De laatste vraag

 
Het sollicitatiegesprek voor de zware managementbaan loopt op zijn eind, alle moeilijke vragen zijn gesteld. De sollicitant heeft voldoende ervaring, ze heeft zich goed voorbereid.
Een zware dag, dat wel. Twee gesprekken met verschillende commissies. De vragen overlappen elkaar gedeeltelijk, en ze voelt wat irritatie als ze voor de tweede keer haar verhaal vertelt. Waarom ze solliciteert, waarom juist bij deze instelling, wat haar managementstijl is. Ze geeft voorbeelden hoe ze een situatie aanpakt, maar vertelt ook van moeilijkheden waar ze tegenop liep en hoe het verderging.
De spanning glijdt langzaam weg. Het gaat goed, ze maakt contact, ze voelt het. Ze heeft haar huiswerk gedaan: het jaarverslag gelezen, regionale kranten bekeken, het organisatieschema en de website bestudeerd. Rondgebeld in haar netwerk, achtergronden van de verwikkelingen binnen de instelling boven water gekregen. Ze weet zelfs waarom haar voorganger echt wegging, en houdt haar gezicht in de plooi als de voorzitter meldt dat de vacature is ontstaan door interne verschuivingen.
'Dit is het beste gesprek dat ik totnutoe gevoerd heb', zegt ze tegen zichzelf. Ze kijkt terug op uitnodigingen voor interessante functies. De eisen die ze stelt zijn duidelijk: werk dat haar uitdaagt, dat ze niet met haar ogen dicht en drijvend op haar routine kan verrichten. Niet op de winkel passen, maar een organisatie in verandering leiden en zichtbaar resultaat behalen. Voor haar geen glazen plafond.

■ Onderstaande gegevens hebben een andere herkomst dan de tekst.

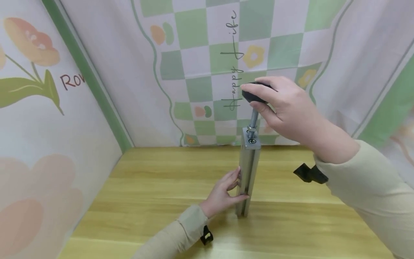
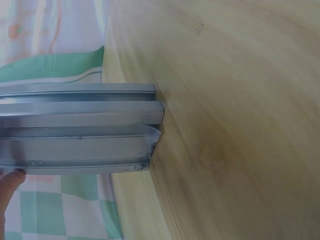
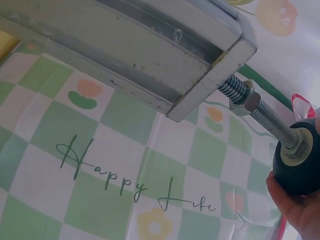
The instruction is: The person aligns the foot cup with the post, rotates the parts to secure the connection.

In de laatste minuten weet ze het gesprek nog een draai te geven die haar in staat stelt haar overige interesses te etaleren. Haar ademhaling is rustig, haar rok van een lengte dat ze ook met haar benen over elkaar kan zitten zonder zich ongemakkelijk te voelen. De koffie is op, de lijstjes zijn van twee kanten afgewerkt. Ze verheugt zich op de lange treinreis naar huis, eerste klas, rustig zitten met een boek en terugkijken op het gesprek. 'Ik heb de baan wel', denkt ze, 'en ik doe het ook'.
De voorzitter kijkt de tafel rond, klaar om af te sluiten. Alom geknik, het is OK zo.
'Dan heb ik zelf nog een vraag,' zegt hij, 'die wil ik toch even kwijt. Mevrouw, kunnen we met u ook nog lachen?'
In de trein vraagt ze zich af hoe ze zo zeker weet dat deze baan niet doorgaat.